More specifically the G3-AF with Cloud Key Gen 2 (acts as NVR as well).


----------



## jayhawk

bullet said:


> I'm honestly surprised no one suggested Ubiquiti UniFi.
> https://www.ui.com/products/#unifivideo
> 
> My dad and brother have Zmodo systems. They're alright. They've lasted ~5 years so far with minor issues. I'm a Network Administrator, and I'm a fan of Ubiquiti, so I'll be trying out their products (maybe next year when the budget allows).
> 
> More specifically the G3-AF with Cloud Key Gen 2 (acts as NVR as well).

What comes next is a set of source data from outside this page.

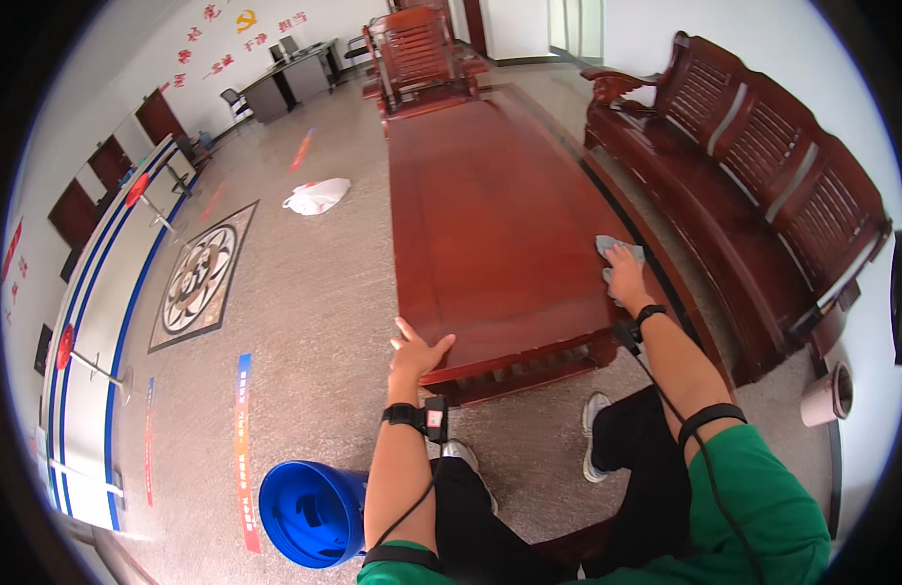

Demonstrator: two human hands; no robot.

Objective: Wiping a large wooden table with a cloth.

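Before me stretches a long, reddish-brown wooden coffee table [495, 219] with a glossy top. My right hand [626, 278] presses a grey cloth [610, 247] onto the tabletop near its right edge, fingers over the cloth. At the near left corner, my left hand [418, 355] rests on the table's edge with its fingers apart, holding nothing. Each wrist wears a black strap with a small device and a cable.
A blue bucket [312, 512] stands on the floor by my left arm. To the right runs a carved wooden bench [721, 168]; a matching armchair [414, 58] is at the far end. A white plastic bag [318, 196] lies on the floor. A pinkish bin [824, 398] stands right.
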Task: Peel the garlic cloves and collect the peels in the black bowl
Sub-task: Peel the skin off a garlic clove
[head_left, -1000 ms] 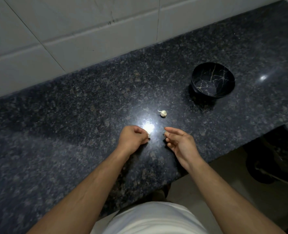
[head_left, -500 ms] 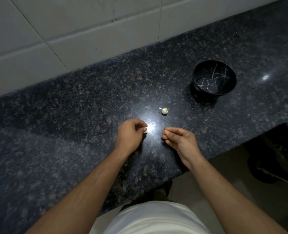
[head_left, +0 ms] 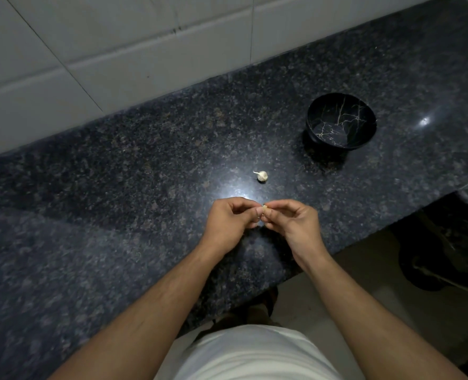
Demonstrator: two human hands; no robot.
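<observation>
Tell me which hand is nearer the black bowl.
Right. The right hand is below and slightly left of the black bowl in the head view; the left hand is farther left. Both pinch one garlic clove between them, apart from the bowl.

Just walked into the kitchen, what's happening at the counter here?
A person is peeling garlic over the dark granite counter. Both the left hand and right hand pinch one small clove between them. A second clove lies just beyond, and the black bowl nearby looks empty.

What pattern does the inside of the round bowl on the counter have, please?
Glossy black bowl with thin golden crack-like veins, seen in the head view.
</observation>
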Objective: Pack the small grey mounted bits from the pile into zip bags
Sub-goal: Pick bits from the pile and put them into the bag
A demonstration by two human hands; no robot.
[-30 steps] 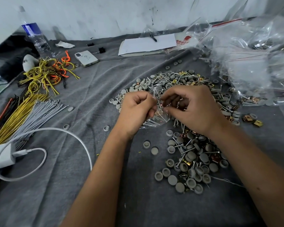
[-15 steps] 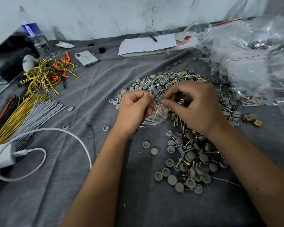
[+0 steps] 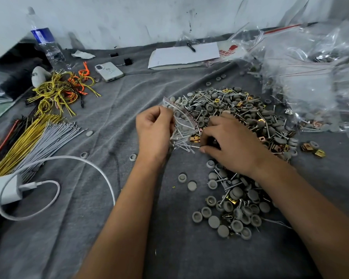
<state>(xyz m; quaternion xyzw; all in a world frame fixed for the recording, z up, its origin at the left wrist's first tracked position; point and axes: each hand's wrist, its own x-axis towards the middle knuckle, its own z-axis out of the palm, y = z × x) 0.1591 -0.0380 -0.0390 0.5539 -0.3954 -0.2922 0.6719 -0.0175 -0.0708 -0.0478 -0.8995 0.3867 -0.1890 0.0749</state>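
Observation:
A wide pile of small grey mounted bits [image 3: 230,109], mixed with metal pins and brass clips, covers the middle and right of the grey cloth. My left hand [image 3: 153,133] grips a small clear zip bag [image 3: 182,125] by its edge, with several pins inside it. My right hand [image 3: 230,143] is down on the pile just right of the bag, its fingers curled over some pieces; what they hold is hidden. A smaller cluster of grey bits [image 3: 234,210] lies nearer to me.
Heaped clear zip bags [image 3: 310,77] fill the right back. At the left lie yellow and orange wire loops [image 3: 63,91], grey and yellow wire bundles [image 3: 38,137], a white charger with cable [image 3: 28,188], a phone [image 3: 108,71], a water bottle [image 3: 46,45] and a notepad with pen [image 3: 184,55].
My right hand has dropped from the bag's mouth down onto the pile to the right. My left hand has kept hold of the bag, which now hangs more open.

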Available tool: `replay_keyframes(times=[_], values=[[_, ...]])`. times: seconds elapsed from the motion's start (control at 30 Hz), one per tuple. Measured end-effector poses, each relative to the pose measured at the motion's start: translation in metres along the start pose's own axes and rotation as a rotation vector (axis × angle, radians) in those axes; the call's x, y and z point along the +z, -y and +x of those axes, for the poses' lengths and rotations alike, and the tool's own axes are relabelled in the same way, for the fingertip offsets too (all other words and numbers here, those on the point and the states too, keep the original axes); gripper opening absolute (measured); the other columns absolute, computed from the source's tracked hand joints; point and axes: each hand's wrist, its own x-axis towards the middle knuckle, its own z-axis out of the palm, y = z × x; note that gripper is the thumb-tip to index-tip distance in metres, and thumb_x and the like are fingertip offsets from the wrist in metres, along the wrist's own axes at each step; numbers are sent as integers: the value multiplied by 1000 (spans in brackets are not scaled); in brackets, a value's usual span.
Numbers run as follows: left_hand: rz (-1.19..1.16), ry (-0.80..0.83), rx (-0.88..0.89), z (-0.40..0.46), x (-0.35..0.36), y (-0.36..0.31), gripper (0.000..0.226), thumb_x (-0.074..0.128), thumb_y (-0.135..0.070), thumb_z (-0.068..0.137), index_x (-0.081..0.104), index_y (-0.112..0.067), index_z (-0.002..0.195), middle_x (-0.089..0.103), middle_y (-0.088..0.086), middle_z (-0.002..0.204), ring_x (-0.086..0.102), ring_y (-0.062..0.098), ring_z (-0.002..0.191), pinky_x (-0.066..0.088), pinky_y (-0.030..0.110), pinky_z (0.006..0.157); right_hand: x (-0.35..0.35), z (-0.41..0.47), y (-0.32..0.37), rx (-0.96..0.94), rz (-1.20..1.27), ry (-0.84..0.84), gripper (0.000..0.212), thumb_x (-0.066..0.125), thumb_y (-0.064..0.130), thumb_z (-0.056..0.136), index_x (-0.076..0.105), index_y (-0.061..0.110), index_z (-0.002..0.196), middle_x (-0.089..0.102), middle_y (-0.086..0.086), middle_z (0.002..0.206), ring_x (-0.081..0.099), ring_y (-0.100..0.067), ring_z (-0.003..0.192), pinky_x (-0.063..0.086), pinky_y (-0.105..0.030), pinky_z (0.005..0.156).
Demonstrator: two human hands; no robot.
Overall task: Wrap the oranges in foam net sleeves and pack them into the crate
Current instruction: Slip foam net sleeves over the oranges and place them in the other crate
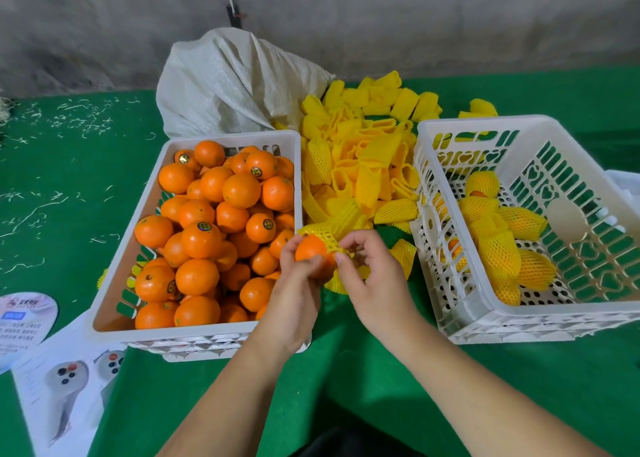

My question is gen 2 plus (cloud key) a superset of cloud key, not just for surveillance?


----------



## walk1355

jayhawk said:


> bullet said:
> 
> 
> 
> I'm honestly surprised no one suggested Ubiquiti UniFi.
> https://www.ui.com/products/#unifivideo
> 
> My dad and brother have Zmodo systems. They're alright. They've lasted ~5 years so far with minor issues. I'm a Network Administrator, and I'm a fan of Ubiquiti, so I'll be trying out their products (maybe next year when the budget allows).
> 
> More specifically the G3-AF with Cloud Key Gen 2 (acts as NVR as well).
> 
> 
> 
> My question is gen 2 plus (cloud key) a superset of cloud key, not just for surveillance?
Click to expand...

Yes, the cloud key gen 2 is the next generation of the cloud key controller. the cloud key gen 2 plus is the unit that has a 2.5" storage drive built it. It's also worth looking at the UDM pro at this point as it is a controller/switch/gateway built into one rackmountable unit. I am running a UDM pro and am very happy with it.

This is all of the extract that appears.